– А что решили присяжные насчет смерти Сэмпсона? – спросил инспектор.
– Да, я забыл сказать, – отвечал викарий. – Ходил, кажется, слух, что они сочли это карой Божьей, но я не уверен, что присяжные компетентны высказываться на этот счет. А теперь, с вашего позволения, я пойду в библиотеку.
– Пожалуй, я тоже, – сказал инспектор. – Там есть что-нибудь по истории Бэкинфорда?
– Довольно много, – сказал викарий. – Сэр Джон собирал такую литературу. Кажется, даже делал из нее выписки.
– В основном вздор, разумеется, – прибавил мистер Годфри.
– Спасибо, мне подойдет.
– Скажи, – спросила пастушка, – что такое эта опера, о которой я не впервые слышу? Похоже, это развлечение из самых любимых.

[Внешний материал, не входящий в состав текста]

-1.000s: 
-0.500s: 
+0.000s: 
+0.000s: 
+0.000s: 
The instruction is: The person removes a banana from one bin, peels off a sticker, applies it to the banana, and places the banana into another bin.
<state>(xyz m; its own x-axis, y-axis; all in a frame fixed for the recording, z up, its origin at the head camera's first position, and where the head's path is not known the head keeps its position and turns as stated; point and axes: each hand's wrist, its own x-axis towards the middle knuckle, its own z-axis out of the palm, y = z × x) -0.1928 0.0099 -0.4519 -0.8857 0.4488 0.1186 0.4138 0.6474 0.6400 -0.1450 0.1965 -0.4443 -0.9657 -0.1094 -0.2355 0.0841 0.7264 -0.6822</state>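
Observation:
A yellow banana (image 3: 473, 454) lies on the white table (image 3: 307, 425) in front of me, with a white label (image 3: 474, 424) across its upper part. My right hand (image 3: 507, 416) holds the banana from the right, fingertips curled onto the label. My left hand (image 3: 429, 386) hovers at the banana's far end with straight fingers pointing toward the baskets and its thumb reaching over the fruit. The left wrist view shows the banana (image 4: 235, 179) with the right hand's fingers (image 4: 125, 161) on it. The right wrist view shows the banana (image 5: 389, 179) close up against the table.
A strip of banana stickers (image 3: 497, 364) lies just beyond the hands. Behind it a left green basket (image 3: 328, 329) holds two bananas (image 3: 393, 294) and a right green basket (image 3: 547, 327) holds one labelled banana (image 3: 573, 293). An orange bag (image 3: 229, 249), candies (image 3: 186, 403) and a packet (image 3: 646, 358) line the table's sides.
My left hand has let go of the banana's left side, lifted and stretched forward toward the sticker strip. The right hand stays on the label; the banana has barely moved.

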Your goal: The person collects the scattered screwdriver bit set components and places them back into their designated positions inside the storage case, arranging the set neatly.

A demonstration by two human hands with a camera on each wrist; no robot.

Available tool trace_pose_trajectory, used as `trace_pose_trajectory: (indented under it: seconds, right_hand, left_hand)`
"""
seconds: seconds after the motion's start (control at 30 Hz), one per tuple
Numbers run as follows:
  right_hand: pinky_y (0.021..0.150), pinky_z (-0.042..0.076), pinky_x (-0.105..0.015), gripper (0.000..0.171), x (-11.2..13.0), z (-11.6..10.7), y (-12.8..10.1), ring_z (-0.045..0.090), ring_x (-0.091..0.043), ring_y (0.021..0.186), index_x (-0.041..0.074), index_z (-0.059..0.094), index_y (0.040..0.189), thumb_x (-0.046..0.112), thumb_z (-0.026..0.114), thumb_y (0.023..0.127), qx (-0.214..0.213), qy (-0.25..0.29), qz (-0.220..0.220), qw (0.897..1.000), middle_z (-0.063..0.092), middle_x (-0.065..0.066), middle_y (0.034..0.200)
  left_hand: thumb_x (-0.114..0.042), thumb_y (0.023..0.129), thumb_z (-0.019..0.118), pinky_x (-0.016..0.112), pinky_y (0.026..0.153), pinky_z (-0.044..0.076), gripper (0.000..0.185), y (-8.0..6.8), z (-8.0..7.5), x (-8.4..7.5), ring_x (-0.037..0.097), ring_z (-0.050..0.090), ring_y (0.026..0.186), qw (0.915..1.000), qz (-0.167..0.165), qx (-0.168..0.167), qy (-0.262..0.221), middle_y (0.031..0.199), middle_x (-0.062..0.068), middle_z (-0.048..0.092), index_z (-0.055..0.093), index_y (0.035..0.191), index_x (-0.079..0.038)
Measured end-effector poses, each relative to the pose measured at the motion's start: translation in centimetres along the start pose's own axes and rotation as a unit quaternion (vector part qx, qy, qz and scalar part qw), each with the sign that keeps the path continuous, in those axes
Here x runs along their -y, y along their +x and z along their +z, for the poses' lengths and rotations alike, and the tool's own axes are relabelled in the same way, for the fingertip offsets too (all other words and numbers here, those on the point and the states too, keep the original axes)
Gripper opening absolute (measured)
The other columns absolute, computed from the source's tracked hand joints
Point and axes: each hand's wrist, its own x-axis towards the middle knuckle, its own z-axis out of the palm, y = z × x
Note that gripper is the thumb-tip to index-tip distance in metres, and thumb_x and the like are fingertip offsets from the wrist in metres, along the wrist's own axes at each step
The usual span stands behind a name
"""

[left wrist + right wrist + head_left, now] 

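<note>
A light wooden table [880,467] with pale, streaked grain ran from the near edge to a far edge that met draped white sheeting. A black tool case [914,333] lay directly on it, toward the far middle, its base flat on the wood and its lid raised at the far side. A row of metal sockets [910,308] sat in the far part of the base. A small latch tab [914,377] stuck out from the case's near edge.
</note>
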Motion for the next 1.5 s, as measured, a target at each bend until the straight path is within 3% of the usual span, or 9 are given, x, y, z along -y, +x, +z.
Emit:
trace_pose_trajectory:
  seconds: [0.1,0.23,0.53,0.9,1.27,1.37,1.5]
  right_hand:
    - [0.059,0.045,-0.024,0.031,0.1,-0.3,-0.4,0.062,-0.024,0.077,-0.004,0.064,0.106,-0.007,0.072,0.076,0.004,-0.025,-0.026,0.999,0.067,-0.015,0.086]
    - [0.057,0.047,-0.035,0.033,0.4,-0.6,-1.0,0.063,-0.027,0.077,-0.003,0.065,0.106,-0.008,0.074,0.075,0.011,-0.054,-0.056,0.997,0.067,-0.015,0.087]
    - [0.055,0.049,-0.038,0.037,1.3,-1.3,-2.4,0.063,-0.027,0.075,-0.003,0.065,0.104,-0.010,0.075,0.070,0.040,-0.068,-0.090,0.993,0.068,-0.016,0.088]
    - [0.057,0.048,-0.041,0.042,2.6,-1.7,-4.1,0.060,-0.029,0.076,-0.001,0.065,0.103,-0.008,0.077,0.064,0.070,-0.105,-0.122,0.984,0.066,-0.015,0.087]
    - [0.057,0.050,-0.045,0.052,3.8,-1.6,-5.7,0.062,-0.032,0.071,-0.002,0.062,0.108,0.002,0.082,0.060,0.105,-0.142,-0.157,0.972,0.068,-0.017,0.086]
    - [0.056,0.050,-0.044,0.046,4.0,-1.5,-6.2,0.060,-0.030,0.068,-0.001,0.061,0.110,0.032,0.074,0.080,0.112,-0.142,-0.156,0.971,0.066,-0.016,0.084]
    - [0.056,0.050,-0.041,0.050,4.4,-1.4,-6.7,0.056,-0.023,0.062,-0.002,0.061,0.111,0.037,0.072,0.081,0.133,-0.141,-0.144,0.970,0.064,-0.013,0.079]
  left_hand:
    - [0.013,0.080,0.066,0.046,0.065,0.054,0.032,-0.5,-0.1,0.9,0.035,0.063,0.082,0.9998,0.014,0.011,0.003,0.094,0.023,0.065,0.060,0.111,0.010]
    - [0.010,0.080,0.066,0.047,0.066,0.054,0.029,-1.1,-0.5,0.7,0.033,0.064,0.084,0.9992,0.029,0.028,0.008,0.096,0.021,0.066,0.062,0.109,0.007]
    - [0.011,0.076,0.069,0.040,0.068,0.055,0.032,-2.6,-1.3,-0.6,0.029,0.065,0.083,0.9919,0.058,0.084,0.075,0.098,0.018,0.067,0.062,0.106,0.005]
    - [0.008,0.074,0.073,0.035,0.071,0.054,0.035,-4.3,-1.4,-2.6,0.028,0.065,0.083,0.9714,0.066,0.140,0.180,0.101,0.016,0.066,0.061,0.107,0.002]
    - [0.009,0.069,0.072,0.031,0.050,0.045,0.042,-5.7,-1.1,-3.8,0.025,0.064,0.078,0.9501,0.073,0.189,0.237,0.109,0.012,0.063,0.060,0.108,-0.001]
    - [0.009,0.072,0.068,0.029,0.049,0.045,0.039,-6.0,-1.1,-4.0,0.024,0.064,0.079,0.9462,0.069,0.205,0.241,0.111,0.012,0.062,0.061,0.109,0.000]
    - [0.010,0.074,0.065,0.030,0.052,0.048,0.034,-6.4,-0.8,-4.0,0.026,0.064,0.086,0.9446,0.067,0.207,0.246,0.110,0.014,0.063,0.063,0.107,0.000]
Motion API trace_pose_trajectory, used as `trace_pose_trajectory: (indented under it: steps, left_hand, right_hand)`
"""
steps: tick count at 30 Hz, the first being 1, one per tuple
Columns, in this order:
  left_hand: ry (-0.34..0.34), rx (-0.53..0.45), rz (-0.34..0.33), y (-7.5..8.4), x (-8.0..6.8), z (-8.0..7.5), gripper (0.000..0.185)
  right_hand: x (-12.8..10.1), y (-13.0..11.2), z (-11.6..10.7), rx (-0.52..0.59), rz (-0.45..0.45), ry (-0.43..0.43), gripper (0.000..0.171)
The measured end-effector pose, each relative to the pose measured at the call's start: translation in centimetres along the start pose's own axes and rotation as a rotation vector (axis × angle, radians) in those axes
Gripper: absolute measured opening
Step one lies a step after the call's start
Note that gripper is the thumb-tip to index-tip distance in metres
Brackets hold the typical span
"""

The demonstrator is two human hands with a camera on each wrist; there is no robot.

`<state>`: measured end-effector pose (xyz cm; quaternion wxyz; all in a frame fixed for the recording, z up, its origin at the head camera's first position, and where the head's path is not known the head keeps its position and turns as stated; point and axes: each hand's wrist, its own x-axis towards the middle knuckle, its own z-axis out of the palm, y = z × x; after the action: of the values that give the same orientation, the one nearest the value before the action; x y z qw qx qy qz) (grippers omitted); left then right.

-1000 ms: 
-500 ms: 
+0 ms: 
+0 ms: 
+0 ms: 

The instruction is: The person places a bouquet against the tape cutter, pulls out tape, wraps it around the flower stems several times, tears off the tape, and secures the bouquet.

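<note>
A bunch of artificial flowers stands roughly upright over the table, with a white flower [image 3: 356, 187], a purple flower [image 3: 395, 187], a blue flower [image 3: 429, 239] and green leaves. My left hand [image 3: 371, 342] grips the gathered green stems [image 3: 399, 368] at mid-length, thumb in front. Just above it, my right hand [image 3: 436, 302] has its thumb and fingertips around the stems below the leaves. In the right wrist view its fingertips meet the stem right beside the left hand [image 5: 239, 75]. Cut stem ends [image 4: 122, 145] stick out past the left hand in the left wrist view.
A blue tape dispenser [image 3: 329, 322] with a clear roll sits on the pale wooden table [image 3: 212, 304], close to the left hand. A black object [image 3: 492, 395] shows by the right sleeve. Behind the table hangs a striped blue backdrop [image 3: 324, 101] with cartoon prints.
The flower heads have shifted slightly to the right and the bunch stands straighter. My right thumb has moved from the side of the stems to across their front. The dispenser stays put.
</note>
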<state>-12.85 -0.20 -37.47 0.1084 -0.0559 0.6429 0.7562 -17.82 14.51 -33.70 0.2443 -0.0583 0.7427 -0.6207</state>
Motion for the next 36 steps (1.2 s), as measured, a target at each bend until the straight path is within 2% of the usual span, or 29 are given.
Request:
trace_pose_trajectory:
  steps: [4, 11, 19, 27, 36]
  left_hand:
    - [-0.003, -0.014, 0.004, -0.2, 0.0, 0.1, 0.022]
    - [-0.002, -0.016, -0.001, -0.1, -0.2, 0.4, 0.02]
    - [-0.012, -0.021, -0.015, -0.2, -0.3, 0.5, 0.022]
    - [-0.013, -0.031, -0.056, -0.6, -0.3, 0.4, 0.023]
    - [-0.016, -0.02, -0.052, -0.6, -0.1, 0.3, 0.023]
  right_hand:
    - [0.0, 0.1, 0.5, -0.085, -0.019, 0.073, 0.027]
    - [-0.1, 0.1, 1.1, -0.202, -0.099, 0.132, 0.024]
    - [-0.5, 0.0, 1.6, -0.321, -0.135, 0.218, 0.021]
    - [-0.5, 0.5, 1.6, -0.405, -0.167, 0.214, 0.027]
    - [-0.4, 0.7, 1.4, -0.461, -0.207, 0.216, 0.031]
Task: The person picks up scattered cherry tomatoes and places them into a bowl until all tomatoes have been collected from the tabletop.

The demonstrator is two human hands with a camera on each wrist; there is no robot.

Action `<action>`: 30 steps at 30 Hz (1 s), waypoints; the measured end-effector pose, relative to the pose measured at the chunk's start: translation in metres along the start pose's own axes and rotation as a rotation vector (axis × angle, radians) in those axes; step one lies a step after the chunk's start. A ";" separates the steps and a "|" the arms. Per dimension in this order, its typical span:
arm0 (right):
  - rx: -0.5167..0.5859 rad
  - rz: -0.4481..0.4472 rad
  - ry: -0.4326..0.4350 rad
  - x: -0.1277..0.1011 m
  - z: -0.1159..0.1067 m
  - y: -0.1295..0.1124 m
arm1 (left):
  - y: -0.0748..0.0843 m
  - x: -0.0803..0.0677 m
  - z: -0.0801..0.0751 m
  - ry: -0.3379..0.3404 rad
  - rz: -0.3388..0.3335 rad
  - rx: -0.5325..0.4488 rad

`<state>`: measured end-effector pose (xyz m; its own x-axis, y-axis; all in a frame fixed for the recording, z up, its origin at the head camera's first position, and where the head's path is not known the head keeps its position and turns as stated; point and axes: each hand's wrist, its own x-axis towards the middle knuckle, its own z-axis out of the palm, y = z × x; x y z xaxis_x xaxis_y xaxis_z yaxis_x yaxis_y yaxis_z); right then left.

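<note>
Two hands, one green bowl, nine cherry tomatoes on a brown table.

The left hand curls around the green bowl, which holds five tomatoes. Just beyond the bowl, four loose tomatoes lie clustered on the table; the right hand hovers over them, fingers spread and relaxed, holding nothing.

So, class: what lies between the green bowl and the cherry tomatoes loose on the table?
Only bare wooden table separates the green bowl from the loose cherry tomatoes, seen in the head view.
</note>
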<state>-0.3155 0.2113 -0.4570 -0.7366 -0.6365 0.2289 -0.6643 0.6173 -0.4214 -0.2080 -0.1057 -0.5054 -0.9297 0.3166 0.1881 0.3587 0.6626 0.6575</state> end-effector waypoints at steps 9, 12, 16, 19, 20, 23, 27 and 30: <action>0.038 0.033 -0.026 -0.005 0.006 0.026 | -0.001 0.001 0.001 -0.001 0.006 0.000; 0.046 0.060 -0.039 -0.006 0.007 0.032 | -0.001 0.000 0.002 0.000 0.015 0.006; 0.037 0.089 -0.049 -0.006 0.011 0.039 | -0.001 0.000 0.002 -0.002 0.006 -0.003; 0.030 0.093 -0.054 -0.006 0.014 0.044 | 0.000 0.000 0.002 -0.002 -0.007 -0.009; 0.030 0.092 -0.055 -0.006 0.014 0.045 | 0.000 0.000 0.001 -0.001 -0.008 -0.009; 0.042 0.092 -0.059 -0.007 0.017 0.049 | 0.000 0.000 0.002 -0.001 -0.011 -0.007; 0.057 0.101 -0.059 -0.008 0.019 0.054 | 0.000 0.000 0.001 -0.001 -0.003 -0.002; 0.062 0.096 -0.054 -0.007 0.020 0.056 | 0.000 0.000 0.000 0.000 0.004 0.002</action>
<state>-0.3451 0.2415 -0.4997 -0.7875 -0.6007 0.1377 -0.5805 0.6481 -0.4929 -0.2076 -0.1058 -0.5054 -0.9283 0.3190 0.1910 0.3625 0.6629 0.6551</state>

– Сам я ее не видел, – отвечал волк, – но, сколько я понимаю, суть именно в том, что это не мешает судить об опере. Человек может преспокойно остаться дома, заниматься вздором и твердо знать, что нынче дают пьесу, которую ставили вечерами еще на Ноевом ковчеге, что стиль ее пресен, а поэзия невыразительна, что там нет ни действия, ни занимательности, что в ней танцуют люди, менее всего созданные для этого занятия, а боги сходят с небес исключительно ради того, чтобы сказать или сделать глупость, что Тевенар совсем сдал, а Пелисье хороша только в пантомиме, и тому подобное. В общем, если кому-нибудь понадобится показать могущество человеческого духа, способного во всех подробностях представить то, чего он не видит, пусть вспомнит об опере и будет уверен, что лучшего примера ему не найти. Прибавь к этому, что если на сцене появляется лицо, хоть сколько-нибудь похожее на историческое, зритель распоряжается им самым деспотическим образом: он ставит себя на место Кира и Помпея, запасшись хладнокровием, на которое они не были способны, и пренебрегая их обстоятельствами и страстями; он выносит приговор, не задаваясь вопросом, было ли у них время на размышление и позволяло ли их душевное состояние продумать хоть одну мысль до конца, и не смущаясь тем соображением, что Кир и Помпей, в отличие от него, не читали книг, сообщающих, что с ними было дальше. Главные тяготы, ожидающие историческое лицо, начинаются обычно после его смерти, о чем яснее ясного свидетельствует то, что вышло между г-ном де Бривуа и двоюродным дедом епископа.
– Это еще одна из историй, что произошли в три недели, пока меня не было? – спросила пастушка.
– Да, – сказал волк, – и весьма занимательная. Если позволишь, я ее расскажу.
Епископ звал г-на де Бривуа к себе. Г-н де Бривуа думал уклониться и послал епископу письмо с уверениями, что на расстоянии он лучше, но епископ настаивал. Г-н де Бривуа нехотя собрался и выехал из поместья. Относясь к епископу, как к Богу, то есть нетвердо помня, когда и по какому поводу он с ним последний раз общался, г-н де Бривуа не понимал, для чего он мог ему понадобиться, и гадал об этом всю дорогу меж тихих полей, над которыми взвивался и пел жаворонок.